In January, at our AI for Business Meetup in Berlin, our colleague Dr. Tae-Gil Noh from the OMQ development team took the opportunity to give a presentation about transformer models in customer service.
In this article, we summarize this lecture and give an insight to what kind of technology we are using and what we have experienced throughout the time that we have used transformer models.
The core task of NLU is finding out whether a given request text equals a certain knowledge base case or not. So it is a decision being made through a text-to-text comparison. For example: “I want my money back” should match with “refund” in e-commerce context, which the machine has to know and recognize. However, finding out that “X” does not match with “Y” is equally as important in this process, which builds the center of our engine and is called textual comparison.
The three different representations that OMQ currently keeps are the following:
The classical search model is not trained. It works with a bag of lemmatized tokens and makes decisions with a classical IR rating score.

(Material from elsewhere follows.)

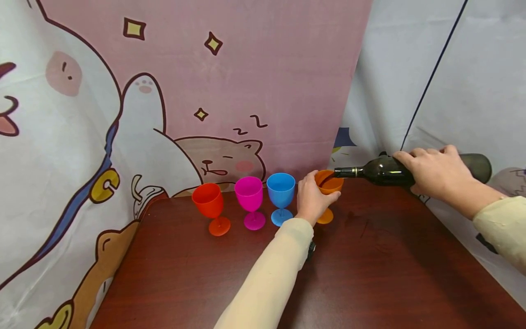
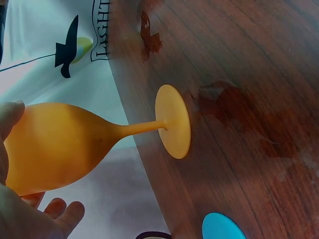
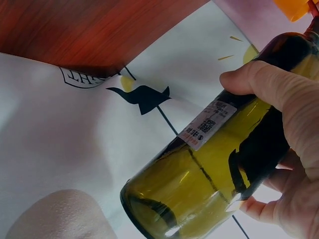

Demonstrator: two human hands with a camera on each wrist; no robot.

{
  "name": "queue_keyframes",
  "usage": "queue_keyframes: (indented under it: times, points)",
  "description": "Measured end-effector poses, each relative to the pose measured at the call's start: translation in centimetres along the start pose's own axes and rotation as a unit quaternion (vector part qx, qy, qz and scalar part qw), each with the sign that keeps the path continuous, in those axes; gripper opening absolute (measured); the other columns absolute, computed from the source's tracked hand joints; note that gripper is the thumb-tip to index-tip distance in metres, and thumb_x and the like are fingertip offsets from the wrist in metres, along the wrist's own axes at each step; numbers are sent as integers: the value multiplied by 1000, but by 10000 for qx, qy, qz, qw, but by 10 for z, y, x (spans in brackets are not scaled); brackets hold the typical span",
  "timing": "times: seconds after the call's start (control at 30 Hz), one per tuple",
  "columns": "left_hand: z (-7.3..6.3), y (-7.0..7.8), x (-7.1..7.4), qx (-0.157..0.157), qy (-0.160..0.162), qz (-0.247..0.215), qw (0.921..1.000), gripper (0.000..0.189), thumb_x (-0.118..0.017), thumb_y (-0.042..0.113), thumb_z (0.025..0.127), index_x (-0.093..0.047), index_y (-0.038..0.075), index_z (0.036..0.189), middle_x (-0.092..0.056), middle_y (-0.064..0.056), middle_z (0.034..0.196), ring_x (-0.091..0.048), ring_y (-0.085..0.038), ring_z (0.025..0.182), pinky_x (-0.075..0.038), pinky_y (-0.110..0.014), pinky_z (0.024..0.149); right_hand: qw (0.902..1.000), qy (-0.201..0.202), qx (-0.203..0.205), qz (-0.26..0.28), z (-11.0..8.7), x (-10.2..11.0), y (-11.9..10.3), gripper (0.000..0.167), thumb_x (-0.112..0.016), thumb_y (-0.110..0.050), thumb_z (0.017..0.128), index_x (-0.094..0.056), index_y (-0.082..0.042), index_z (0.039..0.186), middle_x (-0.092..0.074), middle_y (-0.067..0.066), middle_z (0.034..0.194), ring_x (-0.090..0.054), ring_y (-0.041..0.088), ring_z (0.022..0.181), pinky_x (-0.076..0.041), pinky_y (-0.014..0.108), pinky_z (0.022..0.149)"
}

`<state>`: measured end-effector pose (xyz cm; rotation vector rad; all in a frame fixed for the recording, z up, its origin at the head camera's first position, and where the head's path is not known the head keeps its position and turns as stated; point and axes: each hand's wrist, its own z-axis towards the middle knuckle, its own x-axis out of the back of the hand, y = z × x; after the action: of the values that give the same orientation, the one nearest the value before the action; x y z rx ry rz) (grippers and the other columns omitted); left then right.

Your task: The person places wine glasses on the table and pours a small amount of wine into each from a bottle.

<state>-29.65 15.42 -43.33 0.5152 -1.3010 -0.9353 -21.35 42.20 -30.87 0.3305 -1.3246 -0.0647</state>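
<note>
Left grip [image 1: 313,198]: clasping orange goblet [image 2: 65,147], centre-right | right grip [image 1: 440,171]: clasping bottle [image 1: 384,172], right | dark stream [image 1: 327,179] entering goblet, pour seemingly unfinished | three centre goblets [image 1: 251,203]: fill uncertain

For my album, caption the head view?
Left hand grips an orange goblet; right hand pours dark liquid from a wine bottle.

An orange goblet [image 2: 65,147] in my left grip [image 1: 311,198], green bottle [image 1: 384,172] in my right grip [image 1: 441,173], red-brown wood-grained bench [image 1: 365,269] beneath.
</note>
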Motion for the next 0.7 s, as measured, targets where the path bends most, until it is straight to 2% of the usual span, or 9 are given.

Here is an example to explain this: The input sentence: “Yesterday, we saw two dogs walking down the park in parallel” is tokenized in the following way: [Yesterday, we, saw, two, dogs, walking, down, the, park, in, parallel]. After lemmatization and the removal of not very useful words, it becomes: [yesterday, see, two, dog, walk, down, the, park, parallel]. For words such as “see”, “walk” and “dog”, their root forms have been recovered for the search.
The engine converts text into representation space, then compares two representations and eventually decides if the meaning is semantically equivalent or not. We work with a shallow neural network model, which we trained in a combination of WordVector-based model and composition model, therefore a joint model. There are pre-trained sub-word vectors and the fine-tuning of this joint model works on domain data, self supervised and supervised.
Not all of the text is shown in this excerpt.